White House Correspondents Dinner interlude: The Joe Biden-Selina Meyer video that you missed.
2. The Piketty/income inequality debate explained
Inequality is a historical norm. But that doesn't make it inevitable. "One of the most ambitious (and best-reviewed) books on the subject in years — Thomas Piketty’s 'Capital in the Twenty-First Century' — appeared this spring to argue that rising inequality wasn’t merely a feature of our times. It has been the historical norm, writes Piketty....And inequality is likely to continue increasing for decades, he says. Ultimately, we could end up with a society in which the rich separate themselves from everyone else....That prospect sounds depressing, but it doesn’t necessarily have to turn out that way. To say that something is likely, or even natural, is not to say that it is inevitable." David Leonhardt in The New York Times Magazine.
Why is Piketty's book taking the world by storm? "As is her wont, Alex Witt asked me a good question this AM on MSNBC (paraphrasing, you can watch here): why is this 600+ page book by a hitherto little-known French economist, laden with data and charts, taking the world by storm?...So, summing up, I think at least part of the reason for the book’s big splash is the intersection of a) timing and a latent demand for an explanation of what’s really going on, b) the weight of its scholarship and credibility of its evidence, and c) the unique attributes of the author." Jared Bernstein.
Explainer: 4 ways to stop the U.S. from becoming a Piketty-style oligarchy. "His monumental, best-selling new book...makes a startlingly simple argument: if the return on capital, r, is greater than the economy's growth rate, g, as it almost always has been, then inequality will tend to increase. That's because wealth grows faster than wages when r>g, and only the rich have much wealth to begin with. Now, this dynamic won't make inequality increase forever; it will stop once the ratio of capital to income is the same as the ratio of savings to growth. But in the meantime, the top 1 percent will gobble up more and more wealth — and leave it to their kids." Matt O'Brien in The Washington Post.
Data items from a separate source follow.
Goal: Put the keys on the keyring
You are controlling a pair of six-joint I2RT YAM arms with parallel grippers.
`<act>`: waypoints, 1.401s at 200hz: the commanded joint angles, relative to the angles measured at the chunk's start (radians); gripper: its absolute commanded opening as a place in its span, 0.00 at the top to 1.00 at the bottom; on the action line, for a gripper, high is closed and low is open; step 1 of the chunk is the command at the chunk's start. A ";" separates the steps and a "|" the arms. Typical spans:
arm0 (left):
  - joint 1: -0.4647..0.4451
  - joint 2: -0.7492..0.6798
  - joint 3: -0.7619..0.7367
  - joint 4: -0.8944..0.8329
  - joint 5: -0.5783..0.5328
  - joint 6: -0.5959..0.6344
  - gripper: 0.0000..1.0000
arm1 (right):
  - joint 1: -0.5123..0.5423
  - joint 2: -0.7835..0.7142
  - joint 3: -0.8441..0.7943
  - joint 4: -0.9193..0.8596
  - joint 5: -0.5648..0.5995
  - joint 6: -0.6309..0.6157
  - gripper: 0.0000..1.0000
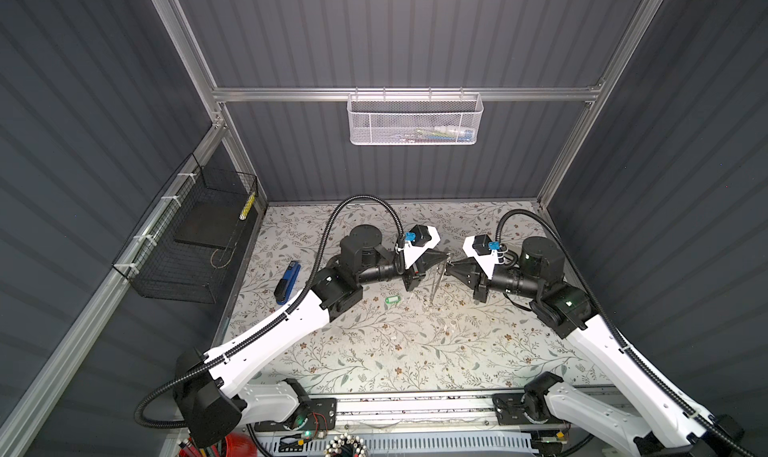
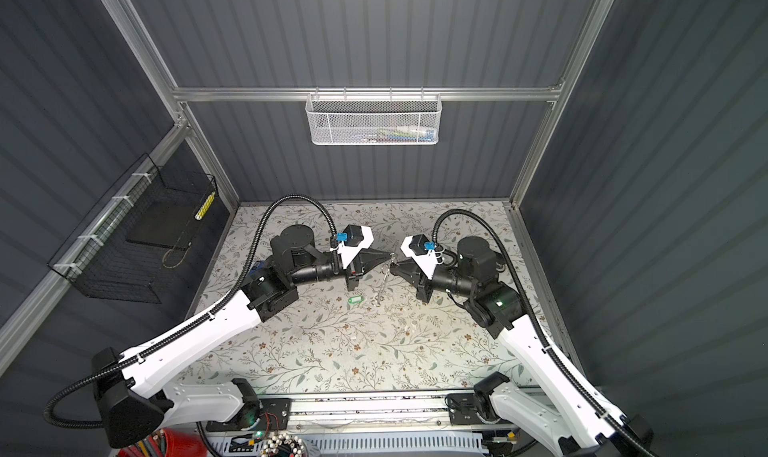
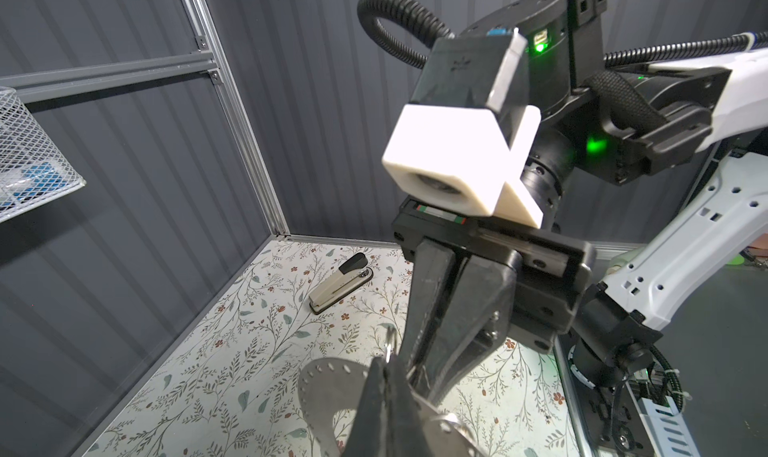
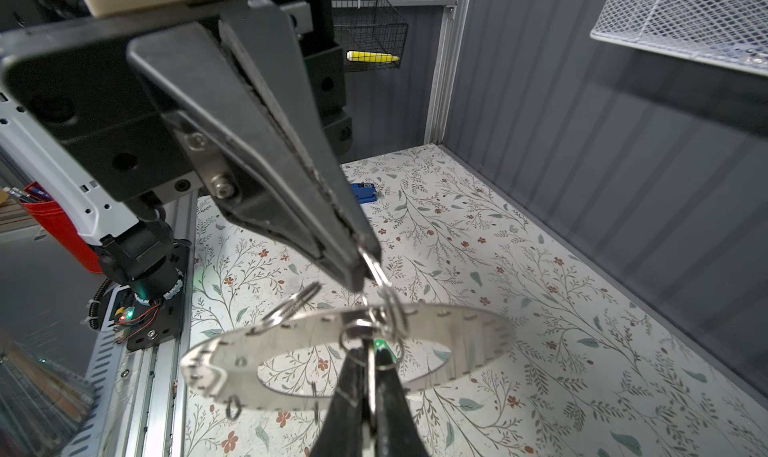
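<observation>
The left gripper (image 4: pixel 360 273) has its jaws pressed together on a small wire ring (image 4: pixel 384 282) that pokes out from between its tips. This ring loops down to the keyring (image 4: pixel 457 330), a flat grey metal plate with a wide round hole and a row of tiny rim holes. The keyring hangs just under those tips, clear of the floral table (image 1: pixel 395 351). The right gripper (image 1: pixel 451 264) comes in almost tip to tip from the opposite side. Its jaws are also drawn together, at the same stretch of the keyring's rim, among a cluster of further little rings (whether it pinches the plate itself or one of those rings I cannot tell). In both top views the two grippers nearly touch above the middle of the table, with the keyring seen edge-on beneath them. The green tag (image 1: pixel 390 300) lies flat on the table, white label up. It is below and a little to the left gripper's side of that meeting point, apart from both grippers and from the keyring. A blue stapler (image 1: pixel 287 282) lies on the table farther out behind the left gripper, past its wrist. A beige stapler (image 3: pixel 338 288) lies on the table behind the right gripper. A white mesh basket (image 1: pixel 415 120) hangs on the back wall well beyond both, and a black wire basket (image 1: pixel 191 243) hangs on the side wall behind the left arm.
</observation>
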 commanded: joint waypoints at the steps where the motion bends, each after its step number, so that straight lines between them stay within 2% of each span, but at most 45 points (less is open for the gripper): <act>1: -0.005 -0.033 -0.010 0.075 0.002 -0.028 1.00 | 0.004 0.019 0.032 -0.041 -0.044 -0.009 0.97; 74: -0.008 -0.026 -0.037 0.103 0.008 -0.049 1.00 | 0.005 0.043 0.069 -0.021 -0.109 -0.022 0.94; 117: -0.008 -0.038 -0.043 0.099 0.014 -0.045 1.00 | 0.004 0.028 0.068 -0.090 -0.079 -0.061 0.82; 132: -0.007 -0.044 -0.041 0.092 0.015 -0.039 1.00 | 0.002 0.003 0.067 -0.131 -0.043 -0.084 0.65; 137: -0.007 -0.045 -0.041 0.090 0.017 -0.037 1.00 | 0.003 -0.006 0.065 -0.146 -0.030 -0.094 0.62; 178: -0.007 -0.047 -0.040 0.088 0.043 -0.025 1.00 | -0.015 -0.110 0.046 -0.195 0.039 -0.136 0.55; 196: -0.007 -0.045 -0.040 0.093 0.065 -0.025 1.00 | -0.028 -0.156 0.037 -0.194 0.047 -0.147 0.54; 216: -0.008 -0.041 -0.041 0.097 0.091 -0.027 1.00 | -0.042 -0.178 0.043 -0.181 0.057 -0.144 0.59; 280: -0.007 -0.021 -0.021 0.070 0.151 -0.025 1.00 | -0.053 -0.096 0.108 -0.131 0.052 -0.132 0.74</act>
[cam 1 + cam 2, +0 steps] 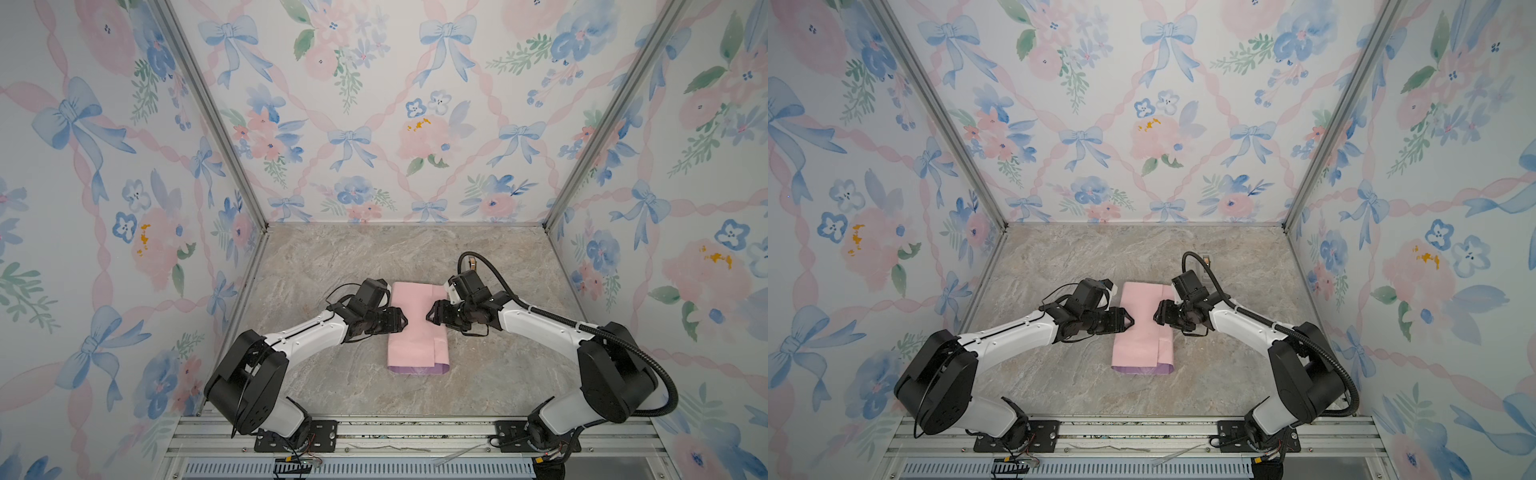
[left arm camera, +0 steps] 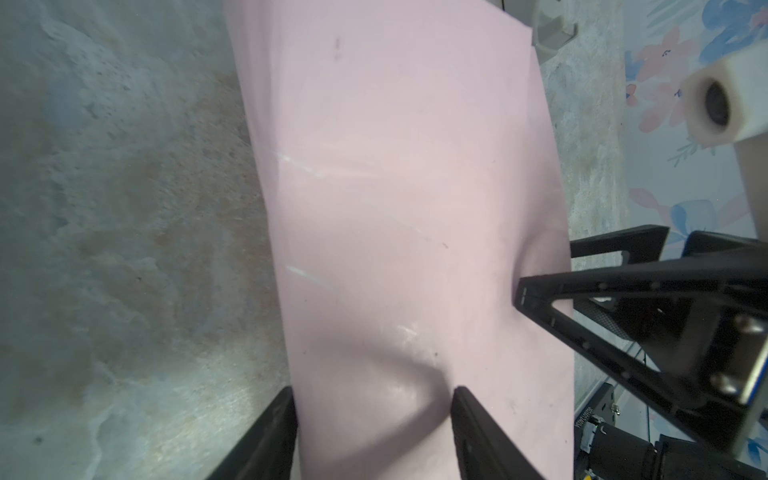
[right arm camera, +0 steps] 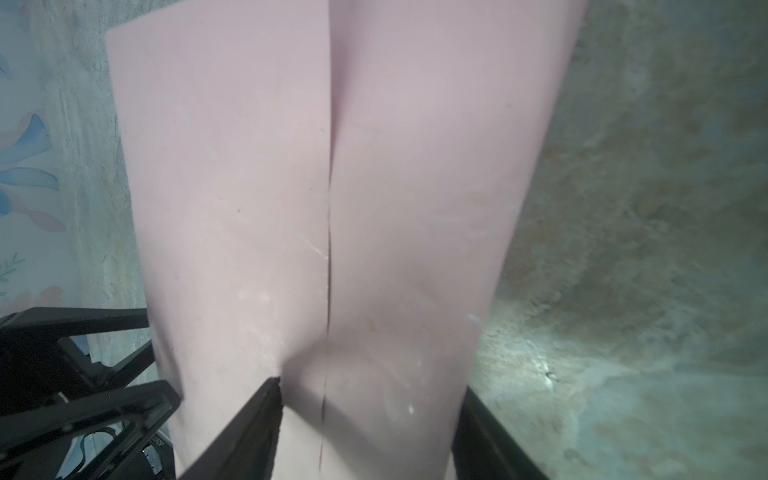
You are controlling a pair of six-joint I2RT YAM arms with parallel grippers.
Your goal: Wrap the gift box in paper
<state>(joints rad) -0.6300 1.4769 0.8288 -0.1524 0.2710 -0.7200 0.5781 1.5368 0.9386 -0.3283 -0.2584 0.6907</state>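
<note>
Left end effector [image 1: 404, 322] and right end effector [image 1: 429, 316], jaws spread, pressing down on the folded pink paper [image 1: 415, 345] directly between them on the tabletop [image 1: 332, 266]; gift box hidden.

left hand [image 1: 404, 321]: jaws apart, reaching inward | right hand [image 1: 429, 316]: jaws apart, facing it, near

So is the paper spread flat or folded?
Folded. In both top views the paper is a narrow pink packet, lilac showing at its near end; the right wrist view shows flaps meeting at a seam.
</note>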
The new Marxism? "Piketty, a left-wing Frenchman who teaches at the Paris School of Economics, is hardly the only economist arguing inequality is headed inexorably higher....Piketty is making a different and broader argument....Embedded within the very fabric of capitalism is a powerful force pushing in the direction of rising inequality. The income generated from owning capital...tends to exceed the rate of economic growth. And when wealth grows faster than output — as it did in the 19th century when Marx was writing and as Piketty forecasts it will again in the 21st — inequality moves toward extreme levels since income from capital is outpacing wages from labor." James Pethokoukis in National Review.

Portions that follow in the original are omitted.